> _Description of the task_
Tally how many lines in the data below include "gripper", then please reply with only that figure.

BEGIN Collected data

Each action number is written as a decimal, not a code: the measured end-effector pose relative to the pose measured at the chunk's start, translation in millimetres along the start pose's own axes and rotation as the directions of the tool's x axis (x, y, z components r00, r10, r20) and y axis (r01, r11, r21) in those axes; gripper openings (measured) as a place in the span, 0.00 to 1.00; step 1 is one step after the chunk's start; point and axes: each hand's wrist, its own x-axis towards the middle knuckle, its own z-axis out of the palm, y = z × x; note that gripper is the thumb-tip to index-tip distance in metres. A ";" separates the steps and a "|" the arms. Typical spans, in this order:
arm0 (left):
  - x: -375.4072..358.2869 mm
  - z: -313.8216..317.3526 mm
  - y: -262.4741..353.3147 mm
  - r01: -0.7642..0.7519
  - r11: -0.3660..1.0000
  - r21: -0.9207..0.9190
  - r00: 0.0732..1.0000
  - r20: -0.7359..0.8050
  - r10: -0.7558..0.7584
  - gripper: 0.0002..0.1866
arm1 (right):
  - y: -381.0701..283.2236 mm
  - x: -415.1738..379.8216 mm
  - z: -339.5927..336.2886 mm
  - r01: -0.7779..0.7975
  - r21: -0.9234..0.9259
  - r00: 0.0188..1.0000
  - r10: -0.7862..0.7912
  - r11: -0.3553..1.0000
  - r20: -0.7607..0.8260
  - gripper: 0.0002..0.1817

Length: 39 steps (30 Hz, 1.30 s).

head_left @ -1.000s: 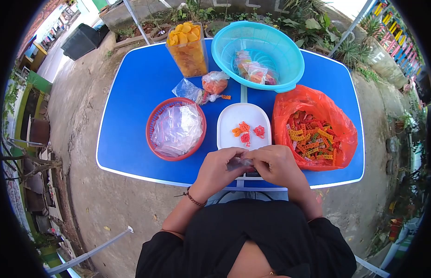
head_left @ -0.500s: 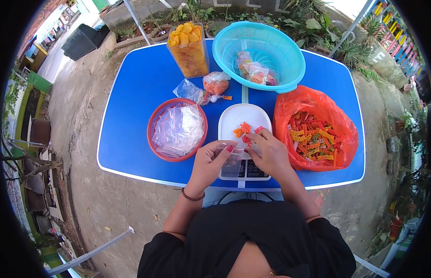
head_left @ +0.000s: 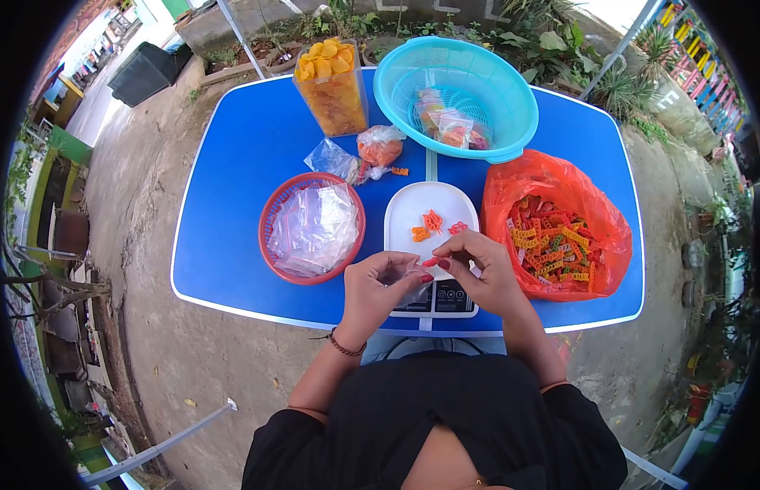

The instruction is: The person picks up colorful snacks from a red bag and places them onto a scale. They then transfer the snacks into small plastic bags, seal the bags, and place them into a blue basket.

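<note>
The red piece [head_left: 431, 262] has left the scale [head_left: 403, 214], your right hand [head_left: 482, 271] pinching it, your left hand [head_left: 373, 287] the bag [head_left: 414, 296], whose limpness may spill it.

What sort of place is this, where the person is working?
It looks like an outdoor yard or lane, perhaps near homes: bare concrete ground, plants along a low wall.

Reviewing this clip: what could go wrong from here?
The red piece pinched by the right hand might slip and drop onto the white scale.
The clear bag in the left hand looks thin and could crumple shut.
The right hand's fingers are close to the loose pink piece, so they might nudge it.
</note>
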 end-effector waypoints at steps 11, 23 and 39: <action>-2.2 3.1 5.7 -0.030 0.999 -0.041 0.998 0.061 0.032 0.15 | 1.8 -0.2 2.3 0.088 -0.031 0.995 -0.087 0.996 0.041 0.07; 8.4 -1.8 -13.0 0.147 0.641 -0.753 0.983 0.041 -0.176 0.14 | 30.0 12.9 23.2 0.121 -0.669 0.977 -0.209 0.734 -0.052 0.15; 1.0 7.3 -1.1 0.030 0.962 -0.270 0.999 -0.004 -0.033 0.15 | 7.7 5.0 9.5 0.043 0.052 0.972 -0.030 0.998 -0.233 0.12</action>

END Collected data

> _Exercise result_
3